Storia

In questa antichissima città c’è una Necropoli d’oro e pietre preziose: visita la Valle dei Re

Luxor, Valle dei Re
La Valle dei Re, a Luxor - (cronologia.leonardo.it)

La Valle dei Re custodisce tombe riccamente decorate e capolavori dell’arte funeraria, offrendo un viaggio unico

Il sito, che copre circa 10 km², è ricco di tombe, templi, santuari e insediamenti, offrendo una testimonianza straordinaria della civiltà passata nel suo apice.

La Valle dei Re stessa è geologicamente costituita da strati di calcare, scisto e gesso, fattori che hanno influenzato la scelta del luogo e la struttura delle tombe, spesso scavate nella roccia con sofisticate tecniche architettoniche.

La Valle dei Re: un santuario sotterraneo tra storia e mistero

La Valle dei Re, situata sull’ansa occidentale del Nilo presso l’antica Tebe (oggi Luxor), rappresenta una delle più straordinarie e suggestive necropoli dell’Antico Egitto. Scelta come luogo di sepoltura dei faraoni durante il Nuovo Regno (dinastie XVIII-XX, 1552-1069 a.C.), questa valle desertica e isolata custodisce l’eredità di sovrani, regine e dignitari di altissimo rango, le cui tombe raccontano la complessa visione egizia dell’aldilà e della vita eterna.

Caratterizzata dall’assenza di piramidi, la Valle dei Re si estende su circa 700.000 metri quadrati e ospita al momento 64 tombe scoperte, non tutte accessibili al pubblico. Il sito, Patrimonio UNESCO dal 1979, si trova in un vallone naturale dominato da una montagna a forma piramidale, simbolo di rinascita e immortalità per gli antichi Egizi. La scelta di questa località fu dettata da motivazioni pratiche e religiose: la facile lavorabilità del calcare, la posizione isolata e facilmente difendibile, e l’importante sacralità attribuita alla dea Meretseger, “Colei che ama il silenzio”, protettrice della valle.

La necropoli comprende tombe di faraoni come Thutmose I, primo sovrano a essere sepolto qui, ma anche di figure celebri come Tutankhamon, Sety I e Ramses II, la cui discendenza è rappresentata nella complessa tomba KV5. Le tombe variano da semplici camere singole a veri e propri labirinti sotterranei, impreziositi da rilievi, pitture e testi sacri.

Tutankhamon, tomba

La tomba di Tutankhamon – (cronologia.leonardo.it)
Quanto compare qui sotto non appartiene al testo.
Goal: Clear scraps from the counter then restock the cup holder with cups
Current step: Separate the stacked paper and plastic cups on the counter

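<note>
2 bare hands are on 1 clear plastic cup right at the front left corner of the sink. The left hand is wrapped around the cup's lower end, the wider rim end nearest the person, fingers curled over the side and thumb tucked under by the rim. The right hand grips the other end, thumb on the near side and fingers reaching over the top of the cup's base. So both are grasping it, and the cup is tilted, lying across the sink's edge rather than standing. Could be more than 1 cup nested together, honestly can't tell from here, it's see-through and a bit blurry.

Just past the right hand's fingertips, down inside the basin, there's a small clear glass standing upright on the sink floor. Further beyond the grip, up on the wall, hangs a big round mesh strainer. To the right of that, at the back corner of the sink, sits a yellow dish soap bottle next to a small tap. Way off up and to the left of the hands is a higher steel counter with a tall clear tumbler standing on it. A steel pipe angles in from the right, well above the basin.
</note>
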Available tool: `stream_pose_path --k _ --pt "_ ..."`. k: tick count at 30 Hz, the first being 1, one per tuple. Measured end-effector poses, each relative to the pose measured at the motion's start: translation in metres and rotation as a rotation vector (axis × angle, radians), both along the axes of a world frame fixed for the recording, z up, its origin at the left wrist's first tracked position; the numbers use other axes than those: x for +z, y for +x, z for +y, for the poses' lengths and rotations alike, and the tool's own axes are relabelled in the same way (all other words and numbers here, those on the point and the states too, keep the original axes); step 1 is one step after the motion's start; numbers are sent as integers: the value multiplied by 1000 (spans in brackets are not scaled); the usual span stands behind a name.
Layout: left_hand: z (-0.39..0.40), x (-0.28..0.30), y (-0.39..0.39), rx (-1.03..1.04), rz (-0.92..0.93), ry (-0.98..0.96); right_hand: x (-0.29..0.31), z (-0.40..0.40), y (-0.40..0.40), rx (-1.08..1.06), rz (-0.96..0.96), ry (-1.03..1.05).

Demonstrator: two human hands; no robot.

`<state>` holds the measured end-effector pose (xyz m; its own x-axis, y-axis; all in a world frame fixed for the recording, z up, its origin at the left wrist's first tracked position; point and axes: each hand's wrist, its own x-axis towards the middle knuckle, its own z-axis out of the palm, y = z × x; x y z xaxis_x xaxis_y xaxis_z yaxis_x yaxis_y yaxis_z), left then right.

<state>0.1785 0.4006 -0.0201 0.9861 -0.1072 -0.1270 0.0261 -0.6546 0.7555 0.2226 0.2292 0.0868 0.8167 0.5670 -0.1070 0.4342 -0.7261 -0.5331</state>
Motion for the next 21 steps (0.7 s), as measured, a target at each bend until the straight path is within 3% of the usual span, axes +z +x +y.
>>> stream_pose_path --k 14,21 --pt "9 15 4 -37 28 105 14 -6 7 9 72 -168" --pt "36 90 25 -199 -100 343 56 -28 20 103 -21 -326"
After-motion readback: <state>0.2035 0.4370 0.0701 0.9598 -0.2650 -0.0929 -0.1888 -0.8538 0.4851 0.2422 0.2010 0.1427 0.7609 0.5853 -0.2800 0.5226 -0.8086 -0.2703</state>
La celebre tomba di Tutankhamon (KV62), scoperta quasi intatta nel 1922 dall’archeologo Howard Carter, rappresenta un unicum archeologico: per oltre tremila anni, la sua camera funeraria è rimasta al riparo dai saccheggi, conservando oltre 5.000 reperti preziosi, dal trono d’oro ai carri, fino alla maschera funeraria, oggi esposta nel Grand Egyptian Museum (GEM) de Il Cairo. Il giovane faraone, salito al trono all’età di circa nove anni e morto prematuramente intorno al 1323 a.C., è una delle figure più studiate e amate dell’Egitto antico.

Di grande rilievo è anche la tomba di Sety I (KV17), la più lunga e profonda della valle, scoperta dall’italiano Giovanni Battista Belzoni nel 1817. Riccamente decorata con scene tratte dal Libro dei Morti, dal Libro delle Porte e dal Libro della Vacca Celeste, questa sepoltura è un capolavoro di arte funeraria, che documenta l’evoluzione delle credenze religiose egizie.

La tomba KV5, la più estesa della necropoli, fu destinata ai numerosi figli di Ramses II, il faraone della XIX dinastia noto come “il Grande”. Ancora oggi in fase di scavo, questa struttura impressiona per i suoi oltre 120 corridoi e camere e testimonia la vastità della discendenza reale.

Altre tombe illustri includono quella di Ramses III (KV11), celebre per i magnifici rilievi che illustrano testi rituali fondamentali per il viaggio nell’aldilà, e la sepoltura di Ramses IV (KV2), ben conservata e decorata con scene tratte dalla Litania di Ra e dal Libro delle Caverne, con una pianta dettagliata conservata al Museo Egizio di Torino.